Exercise description
Please output the section of the listing below that opens with the line containing "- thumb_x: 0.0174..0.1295" and closes with the line containing "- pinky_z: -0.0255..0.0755", exactly and with nothing else.

Supplied information
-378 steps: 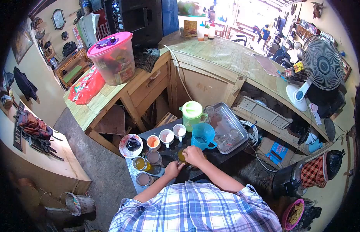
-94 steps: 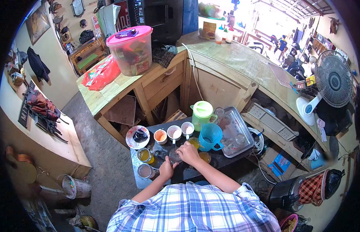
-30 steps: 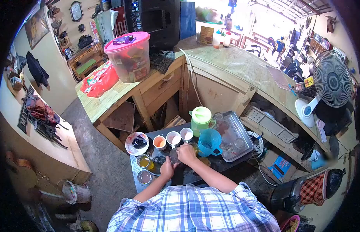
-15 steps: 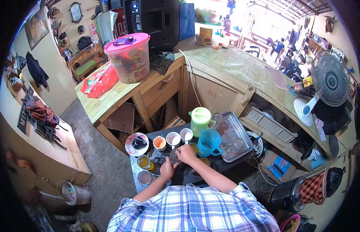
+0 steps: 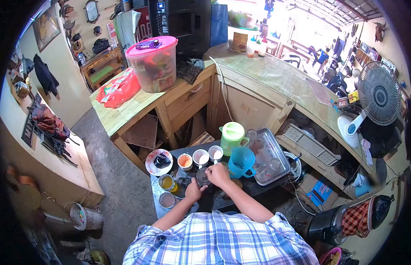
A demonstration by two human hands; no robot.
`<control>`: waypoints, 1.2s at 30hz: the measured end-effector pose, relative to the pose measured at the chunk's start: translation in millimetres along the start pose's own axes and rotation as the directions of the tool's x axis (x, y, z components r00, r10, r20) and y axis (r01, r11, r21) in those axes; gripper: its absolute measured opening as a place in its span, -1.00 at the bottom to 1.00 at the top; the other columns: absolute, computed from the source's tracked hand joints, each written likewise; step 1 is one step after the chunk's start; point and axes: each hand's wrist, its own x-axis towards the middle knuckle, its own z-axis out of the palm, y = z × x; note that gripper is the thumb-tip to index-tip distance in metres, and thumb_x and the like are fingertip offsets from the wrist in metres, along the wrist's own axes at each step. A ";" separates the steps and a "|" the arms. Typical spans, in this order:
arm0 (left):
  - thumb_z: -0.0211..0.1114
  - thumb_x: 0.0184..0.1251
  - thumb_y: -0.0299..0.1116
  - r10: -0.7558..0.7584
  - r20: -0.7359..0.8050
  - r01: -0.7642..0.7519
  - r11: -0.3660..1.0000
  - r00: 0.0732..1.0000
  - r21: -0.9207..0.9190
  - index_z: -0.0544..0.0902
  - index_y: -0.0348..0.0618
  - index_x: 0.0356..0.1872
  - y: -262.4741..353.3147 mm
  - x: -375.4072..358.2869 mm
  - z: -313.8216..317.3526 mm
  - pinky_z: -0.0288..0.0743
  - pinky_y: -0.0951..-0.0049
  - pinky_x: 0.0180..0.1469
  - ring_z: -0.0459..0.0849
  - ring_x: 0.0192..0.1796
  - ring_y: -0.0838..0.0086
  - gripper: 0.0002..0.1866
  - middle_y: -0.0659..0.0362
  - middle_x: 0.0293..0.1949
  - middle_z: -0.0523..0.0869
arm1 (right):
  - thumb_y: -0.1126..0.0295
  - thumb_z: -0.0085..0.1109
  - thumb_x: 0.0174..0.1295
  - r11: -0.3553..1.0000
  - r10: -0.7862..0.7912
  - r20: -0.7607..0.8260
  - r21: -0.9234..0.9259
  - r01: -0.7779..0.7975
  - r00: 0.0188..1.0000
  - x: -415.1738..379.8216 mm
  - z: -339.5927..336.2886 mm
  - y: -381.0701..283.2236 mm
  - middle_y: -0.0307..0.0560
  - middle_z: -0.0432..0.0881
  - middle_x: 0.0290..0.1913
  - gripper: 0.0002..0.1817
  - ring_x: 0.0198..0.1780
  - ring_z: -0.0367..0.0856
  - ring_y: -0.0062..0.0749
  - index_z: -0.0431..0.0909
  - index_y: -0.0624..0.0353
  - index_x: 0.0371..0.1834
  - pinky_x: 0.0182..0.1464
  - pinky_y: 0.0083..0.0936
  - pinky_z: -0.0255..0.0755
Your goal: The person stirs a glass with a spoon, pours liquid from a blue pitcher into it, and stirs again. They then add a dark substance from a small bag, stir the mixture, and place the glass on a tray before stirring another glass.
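A dark, round glass (image 5: 202,178) stands on the low dark table, steadied by my left hand (image 5: 195,191), whose fingers curl round its near side. Over the rim of that glass, my right hand (image 5: 218,175) is closed in a pinch; whatever is between its fingers is too small to make out. Just beyond are three white cups: one with orange contents (image 5: 185,161) and two with pale contents (image 5: 200,157) (image 5: 215,153). Left of my hands stand a glass of yellow liquid (image 5: 167,182) and a glass with greyish contents (image 5: 167,200).
A plate (image 5: 149,164) with a black plastic bag lies at the table's left end. Right of the cups are a green lidded pitcher (image 5: 233,134), a blue jug (image 5: 241,162) and a metal tray (image 5: 282,164) of glasses. Wooden counters (image 5: 258,75) and a fan (image 5: 379,92) stand beyond.
The view has shifted slightly, so the scene sits a little further right. Both hands stay at the same glass, with the right hand's fingers slightly moved over it.
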 end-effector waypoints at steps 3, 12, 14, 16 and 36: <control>0.55 0.00 -0.05 0.009 -0.048 -0.005 0.997 0.999 0.078 0.27 -0.28 0.11 9.3 -13.8 -13.3 0.57 0.08 -0.04 0.67 -0.01 0.00 -0.20 -0.22 -0.05 0.62 | 0.35 0.24 0.10 0.994 -0.077 -0.137 0.064 0.086 0.988 -9.8 -20.4 -3.0 -0.01 0.73 -0.35 -0.86 -0.24 0.62 -0.08 0.76 0.11 -0.41 -0.10 -0.23 0.52; 0.50 0.03 -0.29 0.137 -0.246 -0.188 0.962 0.960 -0.197 0.35 -0.30 0.16 21.7 -65.1 -97.5 0.51 0.21 0.03 0.64 -0.05 0.09 -0.30 -0.08 -0.05 0.62 | 0.43 0.28 0.15 0.949 -0.045 -0.385 0.273 0.161 0.922 -59.5 -46.9 1.8 -0.07 0.74 -0.29 -0.90 -0.23 0.63 -0.17 0.75 0.14 -0.32 -0.10 -0.34 0.48; 0.49 0.03 -0.23 0.191 -0.450 -0.232 0.972 0.872 -0.038 0.36 -0.30 0.16 -1.5 -72.3 -103.3 0.41 0.14 0.14 0.56 0.06 0.05 -0.30 -0.09 -0.03 0.58 | 0.43 0.29 0.15 0.936 0.018 -0.405 0.329 0.127 0.914 -66.0 -45.8 4.2 -0.06 0.75 -0.28 -0.89 -0.22 0.64 -0.19 0.75 0.16 -0.29 -0.10 -0.36 0.48; 0.51 -0.01 -0.18 0.201 -0.525 -0.212 0.976 0.827 0.041 0.35 -0.30 0.17 -11.4 -84.7 -114.4 0.34 0.09 0.19 0.48 0.13 0.00 -0.24 -0.12 0.03 0.53 | 0.44 0.29 0.14 0.934 0.037 -0.397 0.340 0.109 0.917 -71.4 -44.3 9.5 -0.05 0.75 -0.28 -0.89 -0.22 0.64 -0.17 0.75 0.17 -0.30 -0.09 -0.36 0.48; 0.73 -0.38 -0.34 -0.063 -0.172 -0.051 0.809 0.983 -0.586 0.15 -0.13 0.26 -108.0 -107.6 -37.4 0.52 0.22 0.17 0.60 0.11 0.24 0.11 -0.01 0.07 0.56 | 0.44 0.19 0.34 0.456 0.466 -0.003 0.858 -0.237 0.885 -97.3 -46.2 14.5 -0.22 0.71 -0.25 -0.81 -0.27 0.58 -0.66 0.70 0.29 -0.11 -0.22 -0.69 0.41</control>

Answer to this task
  - thumb_x: 0.0174..0.1295
  - r11: -0.3553..1.0000
  - r10: -0.7862..0.7912
  - r20: -0.7607..0.8260
  - r21: -0.9234..0.9259
  - r01: -0.7779..0.7975
  - r00: 0.0188..1.0000
  - x: -415.1738..379.8216 mm
  - z: -339.5927..336.2886 mm
  - y: -381.0701..283.2236 mm
  - middle_y: -0.0307..0.0560
  - middle_z: -0.0432..0.0881
  - middle_x: 0.0290..0.1913
  - gripper: 0.0002..0.1817
  - ring_x: 0.0198..0.1780
  - ring_z: -0.0367..0.0856
  - ring_y: -0.0062..0.0749
  - index_z: -0.0431..0.0909
  - index_y: -0.0624..0.0353
  - index_x: 0.0371..0.1834
  - pinky_x: 0.0182..0.1464
  - pinky_y: 0.0083..0.0936
  - pinky_z: -0.0255..0.0755

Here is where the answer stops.